What you have to do.
Your reply should contain the whole listing below, repeated exactly, and no images.

Information supplied.
..........
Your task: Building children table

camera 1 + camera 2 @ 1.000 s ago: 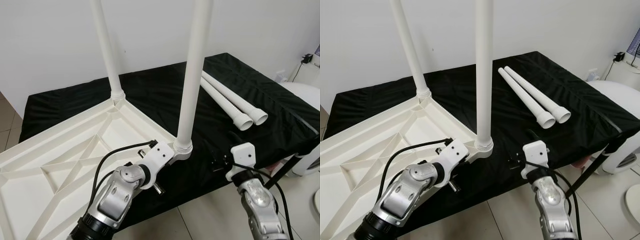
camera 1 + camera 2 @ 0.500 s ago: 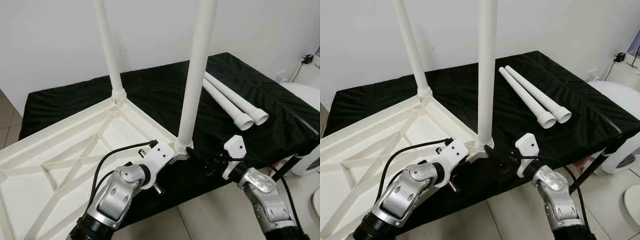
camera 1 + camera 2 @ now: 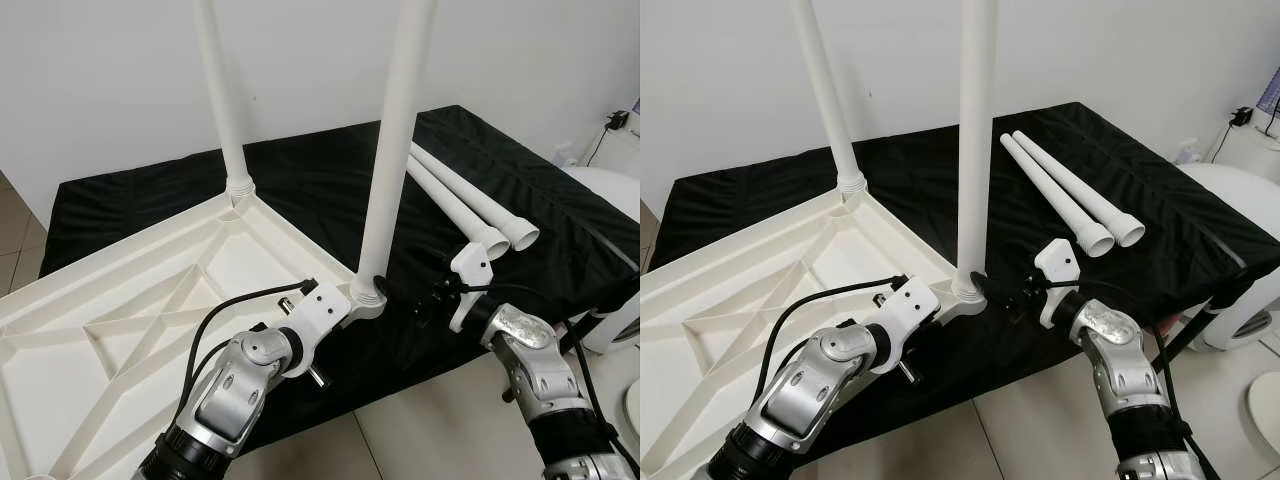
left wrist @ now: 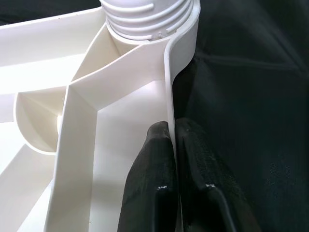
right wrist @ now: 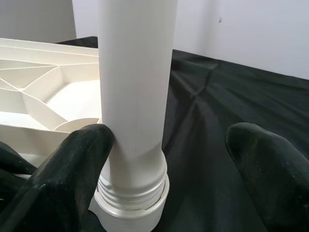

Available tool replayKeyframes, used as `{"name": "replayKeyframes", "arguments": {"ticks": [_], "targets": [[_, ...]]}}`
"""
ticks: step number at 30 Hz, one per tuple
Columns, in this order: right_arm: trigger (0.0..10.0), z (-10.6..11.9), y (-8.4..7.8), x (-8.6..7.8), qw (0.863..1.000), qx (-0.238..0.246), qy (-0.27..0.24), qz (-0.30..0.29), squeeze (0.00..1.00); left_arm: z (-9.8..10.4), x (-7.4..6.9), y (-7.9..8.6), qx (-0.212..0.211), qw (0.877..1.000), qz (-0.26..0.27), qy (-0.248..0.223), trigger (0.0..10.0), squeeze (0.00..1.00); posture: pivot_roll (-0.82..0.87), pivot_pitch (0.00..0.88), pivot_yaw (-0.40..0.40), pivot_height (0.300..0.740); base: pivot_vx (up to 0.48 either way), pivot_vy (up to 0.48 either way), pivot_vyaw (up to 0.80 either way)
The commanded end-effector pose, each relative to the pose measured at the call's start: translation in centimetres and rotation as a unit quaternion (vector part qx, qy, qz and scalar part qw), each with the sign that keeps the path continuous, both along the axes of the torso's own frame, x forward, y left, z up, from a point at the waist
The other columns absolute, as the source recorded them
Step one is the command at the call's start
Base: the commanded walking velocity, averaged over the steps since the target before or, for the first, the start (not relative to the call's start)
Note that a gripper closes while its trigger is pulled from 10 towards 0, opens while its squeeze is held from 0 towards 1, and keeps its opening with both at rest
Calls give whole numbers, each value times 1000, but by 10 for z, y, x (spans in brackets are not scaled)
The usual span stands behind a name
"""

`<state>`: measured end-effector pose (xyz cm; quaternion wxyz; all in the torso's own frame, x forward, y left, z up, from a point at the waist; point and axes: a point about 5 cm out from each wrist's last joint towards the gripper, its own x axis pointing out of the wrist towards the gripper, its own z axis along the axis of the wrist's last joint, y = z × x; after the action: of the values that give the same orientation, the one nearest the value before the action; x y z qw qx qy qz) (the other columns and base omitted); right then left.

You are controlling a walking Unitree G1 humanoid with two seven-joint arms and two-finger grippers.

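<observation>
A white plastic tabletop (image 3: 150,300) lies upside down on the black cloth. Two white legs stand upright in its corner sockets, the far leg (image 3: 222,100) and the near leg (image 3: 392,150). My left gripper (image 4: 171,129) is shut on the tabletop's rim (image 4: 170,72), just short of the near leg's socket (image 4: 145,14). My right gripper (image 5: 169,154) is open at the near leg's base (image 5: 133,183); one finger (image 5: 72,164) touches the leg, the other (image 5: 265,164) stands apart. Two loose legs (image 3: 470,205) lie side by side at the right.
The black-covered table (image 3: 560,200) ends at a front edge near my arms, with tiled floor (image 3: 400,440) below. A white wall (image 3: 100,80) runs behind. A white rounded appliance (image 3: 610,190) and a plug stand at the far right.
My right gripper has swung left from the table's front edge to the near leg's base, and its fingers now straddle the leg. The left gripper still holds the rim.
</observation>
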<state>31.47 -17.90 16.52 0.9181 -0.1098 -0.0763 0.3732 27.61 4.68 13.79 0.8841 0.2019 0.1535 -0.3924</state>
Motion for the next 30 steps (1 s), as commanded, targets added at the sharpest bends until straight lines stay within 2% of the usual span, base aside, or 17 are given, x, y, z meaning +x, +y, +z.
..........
Finished task.
Your task: Building children table

camera 1 + camera 2 @ 1.000 s ago: 
camera 1 + camera 2 @ 0.500 s ago: 
camera 1 + camera 2 @ now: 
left wrist @ now: 
right wrist @ now: 

Available tool replayKeyframes, used as `{"name": "replayKeyframes", "arguments": {"ticks": [_], "targets": [[_, ...]]}}`
"""
ticks: step number at 30 Hz, one per tuple
Columns, in this order: right_arm: trigger (0.0..10.0), z (-10.6..11.9), y (-8.4..7.8), x (-8.6..7.8), qw (0.863..1.000), qx (-0.238..0.246), qy (-0.27..0.24), qz (-0.30..0.29), squeeze (0.00..1.00); left_arm: z (-9.8..10.4), x (-7.4..6.9), y (-7.9..8.6), qx (-0.212..0.211), qw (0.877..1.000), qz (-0.26..0.27), qy (-0.248..0.223), trigger (0.0..10.0), squeeze (0.00..1.00); posture: pivot_roll (-0.82..0.87), pivot_pitch (0.00..0.88), pivot_yaw (-0.40..0.40), pivot_height (0.300..0.740); base: pivot_vx (up to 0.48 either way), pivot_vy (up to 0.48 either way), pivot_vyaw (up to 0.80 either way)
The commanded end-effector pose, each relative to the pose measured at the call's start: translation in centimetres and rotation as a unit quaternion (vector part qx, qy, qz and scalar part qw), each with the sign that keeps the path continuous, both along the axes of the torso's own frame, x forward, y left, z up, from a point at the waist
The other columns absolute, as the source recorded them
Step one is the command at the call's start
Base: the commanded walking velocity, averaged over the steps since the target before or, for the first, the start (not relative to the call's start)
Note that a gripper closes while its trigger is pulled from 10 towards 0, opens while its squeeze is held from 0 towards 1, and keeps its opening with both at rest
Calls give whole numbers, each value times 1000, but by 10 for z, y, x (spans in brackets are not scaled)
The usual span stands behind a name
"""

`<state>`: measured end-effector pose (xyz cm; quaternion wxyz; all in the torso's own frame, x forward, y left, z up, from a point at the waist; point and axes: a point about 5 cm out from each wrist's last joint towards the gripper, its own x axis pointing out of the wrist towards the gripper, its own z axis along the axis of the wrist's last joint, y = z × x; after the action: of the values that give the same orientation, the one nearest the value before the action; x y z qw qx qy qz) (the other columns and base omitted); right then left.

You are controlling a walking Unitree G1 humanoid with two seven-joint arms and two-finger grippers.

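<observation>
A white plastic tabletop (image 3: 150,300) lies upside down on the black cloth. Two white legs stand upright in its corner sockets, the far leg (image 3: 222,100) and the near leg (image 3: 392,150). My left gripper (image 4: 171,129) is shut on the tabletop's rim (image 4: 170,72), just short of the near leg's socket (image 4: 145,14). My right gripper (image 5: 169,154) is open at the near leg's base (image 5: 133,183); one finger (image 5: 72,164) touches the leg, the other (image 5: 265,164) stands apart. Two loose legs (image 3: 470,205) lie side by side at the right.
The black-covered table (image 3: 560,200) ends at a front edge near my arms, with tiled floor (image 3: 400,440) below. A white wall (image 3: 100,80) runs behind. A white rounded appliance (image 3: 610,190) and a plug stand at the far right.
My right gripper has swung left from the table's front edge to the near leg's base, and its fingers now straddle the leg. The left gripper still holds the rim.
</observation>
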<state>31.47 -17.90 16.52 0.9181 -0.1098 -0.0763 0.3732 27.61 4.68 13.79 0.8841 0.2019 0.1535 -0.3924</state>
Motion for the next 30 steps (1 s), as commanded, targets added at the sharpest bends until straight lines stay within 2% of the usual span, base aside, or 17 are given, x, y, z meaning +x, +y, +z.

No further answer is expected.